Así mismo, de conformidad con lo dispuesto en el artículo 229 del Texto Procesal Laboral, todo el que sin tener la condición de trabajador o causahabiente suyo o beneficiario del régimen público de la Seguridad Social o no goce del beneficio de justicia gratuita o no se encuentre excluido por el artículo 229.4 de la Ley Reguladora de la Jurisdicción Social, depositará al preparar el Recurso de Casación para la Unificación de Doctrina, la cantidad de 600 euros en la cuenta de consignaciones que tiene abierta esta Sala, en BANCO SANTANDER, cuenta Nº 0965 0000 66, añadiendo a continuación seis dígitos. De ellos los cuatro primeros serán los correspondientes al número de rollo de esta Sala y dos restantes los dos últimos del año de dicho rollo, por lo que la cuenta en la que debe ingresarse se compone de 16 dígitos.
La consignación del importe de la condena, cuando así proceda, se realizará de conformidad con lo dispuesto en el artículo 230 la Ley Reguladora de la Jurisdicción Social, con las exclusiones indicadas en el párrafo anterior, y se efectuará en la cuenta que esta Sala tiene abierta en BANCO SANTANDER, cuenta Nº 0965 0000 80, añadiendo a continuación seis dígitos. De ellos los cuatro primeros serán los correspondientes al número de rollo de esta Sala y dos restantes los dos últimos del año de dicho rollo, por lo que la cuenta en la que debe ingresarse se compone de 16 dígitos. La parte recurrente deberá acreditar que lo ha efectuado al tiempo de preparar el recurso en esta Secretaría.
Podrá sustituirse la consignación en metálico por el aseguramiento de la condena por aval solidario emitido por una entidad de crédito dicho aval deberá ser de duración indefinida y pagadero a primer requerimiento.
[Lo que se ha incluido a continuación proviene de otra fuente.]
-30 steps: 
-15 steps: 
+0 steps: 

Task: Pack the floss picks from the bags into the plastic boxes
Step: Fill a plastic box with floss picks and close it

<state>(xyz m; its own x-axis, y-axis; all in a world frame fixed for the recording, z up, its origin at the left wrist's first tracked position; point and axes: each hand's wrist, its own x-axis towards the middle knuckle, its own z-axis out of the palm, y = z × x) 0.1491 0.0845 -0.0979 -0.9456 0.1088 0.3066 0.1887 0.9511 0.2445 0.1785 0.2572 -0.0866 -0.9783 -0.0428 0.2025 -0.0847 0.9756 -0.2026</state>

Para el caso que el depósito o la consignación no se realicen de forma presencial, sino mediante transferencia bancaria o por procedimientos telemáticos, en dichas operaciones deberán constar los siguientes datos: La cuenta bancaria a la que se remitirá la suma es IBAN ES 55 0049 3569 920005001274. En el campo del 'ordenante' se indicará el nombre o razón social de la persona física o jurídica obligada a hacer el ingreso y el NIF o CIF de la misma. Como 'beneficiario' deberá constar la Sala Social del TSJ DE CATALUÑA.
Finalmente, en el campo 'observaciones o concepto de la transferencia' se introducirán los 16 dígitos indicados en los párrafos anteriores referidos al depósito y la consignación efectuados de forma presencial.
Así por nuestra sentencia, lo pronunciamos, mandamos y firmamos.
Publicación.- La anterior sentencia ha sido leida y publicada en el día de su fecha por el Ilmo. Sr.
Magistrado Ponente, de lo que doy fe.